A working microgreen farm in Ellenville produces $3,000 to $8,000 per month within 90 days of starting. The math: 100 trays per week, $20 to $30 net revenue per tray, harvested in a basement, garage, or spare room. The ceiling is set by how many restaurants and farmers market customers you can serve, not by the growing setup.
Is it legal to sell microgreens in NY?
Yes. In most of New York, microgreens fall under the state's cottage food law for direct-to-consumer retail at farmers markets and to private customers. Restaurant wholesale typically requires a basic food handler permit. Verify with the New York Department of Agriculture before you sign a wholesale contract.
What microgreens sell best in Ellenville?
Sunflower, pea shoots, and radish are the three highest-volume sellers in nearly every U.S. city, including Ellenville. Broccoli is the highest-margin variety because of its sulforaphane reputation with health-focused buyers. Specialty varieties like amaranth and shiso command premium pricing from chef-driven restaurants.
How much space do I need to grow microgreens in Ellenville?
A 10 by 10 foot room with two shelving units holds 60 to 80 active trays, which is enough to produce $3,000 to $5,000 per month. A basement, garage corner, spare bedroom, or sunroom all work in Ellenville's climate.
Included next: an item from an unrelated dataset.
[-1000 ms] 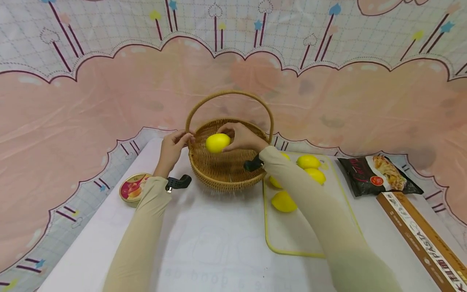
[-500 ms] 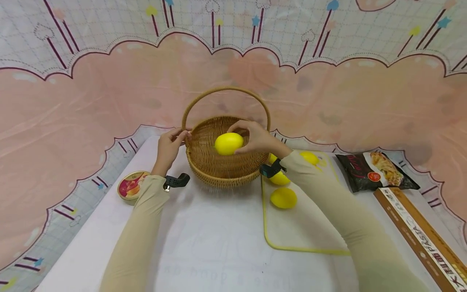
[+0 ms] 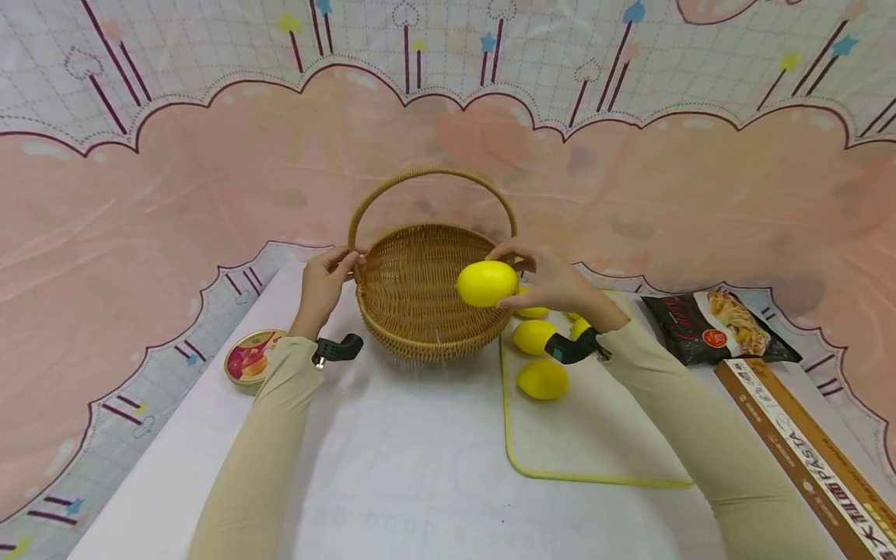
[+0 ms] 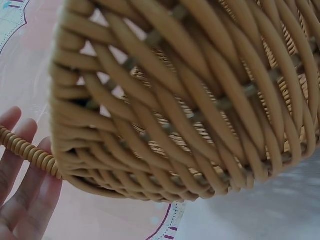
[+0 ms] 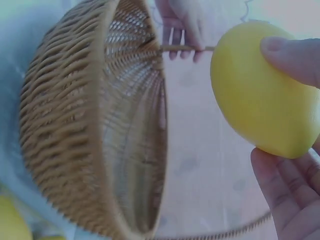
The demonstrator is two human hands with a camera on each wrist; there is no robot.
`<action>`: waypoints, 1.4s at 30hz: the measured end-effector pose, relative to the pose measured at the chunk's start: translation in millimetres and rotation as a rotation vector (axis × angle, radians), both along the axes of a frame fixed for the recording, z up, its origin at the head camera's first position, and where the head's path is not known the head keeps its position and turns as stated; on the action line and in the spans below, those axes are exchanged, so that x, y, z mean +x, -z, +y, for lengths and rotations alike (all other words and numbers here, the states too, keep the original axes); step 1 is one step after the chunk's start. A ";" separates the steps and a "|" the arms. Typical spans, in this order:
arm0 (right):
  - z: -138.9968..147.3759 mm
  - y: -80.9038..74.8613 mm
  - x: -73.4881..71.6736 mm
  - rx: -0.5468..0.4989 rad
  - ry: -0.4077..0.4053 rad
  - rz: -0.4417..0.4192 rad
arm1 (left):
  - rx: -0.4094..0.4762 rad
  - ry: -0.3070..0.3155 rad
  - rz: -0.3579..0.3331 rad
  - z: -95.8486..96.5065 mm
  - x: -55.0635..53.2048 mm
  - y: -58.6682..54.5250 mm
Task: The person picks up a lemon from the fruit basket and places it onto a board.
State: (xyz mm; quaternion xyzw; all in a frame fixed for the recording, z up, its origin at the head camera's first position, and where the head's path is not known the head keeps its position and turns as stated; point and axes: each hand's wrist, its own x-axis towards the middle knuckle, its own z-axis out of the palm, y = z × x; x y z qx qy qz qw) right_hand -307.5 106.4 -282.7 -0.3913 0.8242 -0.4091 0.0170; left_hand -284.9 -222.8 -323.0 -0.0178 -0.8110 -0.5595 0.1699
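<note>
My right hand [image 3: 556,284] pinches a lemon [image 3: 488,284] between thumb and fingers, above the right rim of a wicker basket [image 3: 427,299]. In the right wrist view the lemon [image 5: 265,90] fills the right side, thumb on one face and fingertips on the other. The basket has a tall arched handle [image 3: 432,171], and its inside shows only bare weave. My left hand [image 3: 325,288] grips the base of that handle at the basket's left; in the left wrist view the fingers [image 4: 30,170] lie around the coiled handle.
Several lemons [image 3: 542,379] lie on a yellow-edged cutting board [image 3: 595,443] right of the basket. A round tin [image 3: 252,358] stands at the left. Farther right are a black food packet [image 3: 724,327] and a long pasta box [image 3: 805,459]. A patterned cloth [image 3: 280,179] hangs behind.
My right hand has carried the lemon rightward, from over the basket's middle to its right rim. My left hand stays at the handle's base.
</note>
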 end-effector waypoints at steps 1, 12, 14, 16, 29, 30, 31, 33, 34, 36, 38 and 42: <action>5.4 1.6 1.7 0.006 0.014 -0.005 | -0.005 0.000 -0.001 0.1 0.0 0.2; 66.2 25.2 13.9 0.017 0.116 -0.031 | -0.031 0.007 0.002 0.7 -0.6 -0.2; 76.1 28.9 15.9 0.001 0.112 -0.024 | -0.033 0.007 0.003 0.7 -0.6 0.0; 85.4 32.1 18.5 -0.013 0.109 -0.022 | -0.036 0.008 0.008 0.2 -0.8 0.7; 136.7 72.4 33.5 -0.039 0.212 -0.046 | -0.039 0.012 0.041 -14.6 -28.5 27.2; 140.1 75.9 34.5 -0.039 0.217 -0.051 | -0.043 0.012 0.044 -15.4 -30.4 28.8; 143.3 79.2 35.5 -0.040 0.220 -0.056 | -0.046 0.012 0.046 -15.6 -31.8 29.6; 148.9 85.1 36.9 -0.044 0.223 -0.069 | -0.051 0.004 0.050 -15.8 -33.4 30.0; 151.3 87.7 37.4 -0.045 0.222 -0.076 | -0.054 0.001 0.054 -15.7 -34.0 29.8; 155.3 92.8 38.2 -0.038 0.225 -0.083 | -0.050 -0.008 0.058 -15.6 -34.6 28.8; 158.8 97.8 38.5 -0.024 0.230 -0.089 | -0.050 -0.016 0.059 -15.6 -35.5 27.9; 165.0 107.2 39.0 0.004 0.230 -0.116 | -0.055 -0.013 0.056 -15.8 -37.3 26.6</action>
Vertical shelving is the fastest path to higher revenue per square foot.
What is the best app for tracking microgreen production in Ellenville?
Grown Like A Pro is the operating system used by working microgreen farms in Ellenville. It handles seed density math, watering schedules, harvest timing, inventory, customer orders, and the financial side. Free 30-day trial with no credit card.
How long does it take to learn to grow microgreens commercially?
Most growers in Ellenville are selling their first trays within 30 days of starting. Commercial proficiency, meaning you can run 50-plus trays per week without losing crops to mold or under-seeding, takes 60 to 90 days. The seed density and watering math is the single biggest predictor of how fast you get there.
Do I need a license to sell microgreens in Ellenville?
For farmers market and direct-to-consumer sales in Ellenville, most growers operate under New York's cottage food law with no special license. For wholesale to restaurants and grocery stores, you typically need a basic food handler permit, a sales tax permit, and depending on volume, an inspection from your county health department.
How do I price microgreens to restaurants in Ellenville?
Restaurant wholesale in Ellenville runs $1.50 to $2.50 per ounce for standard varieties, $3 to $5 per ounce for specialty varieties like shiso, micro basil, or amaranth. Sell by the pound for repeat accounts. Local fresh commands a premium over the shipped-in product that most Ellenville restaurants currently buy.

Related guides

Once you have the Ellenville math in your head, the next read is the density chart that drives every tray you plant.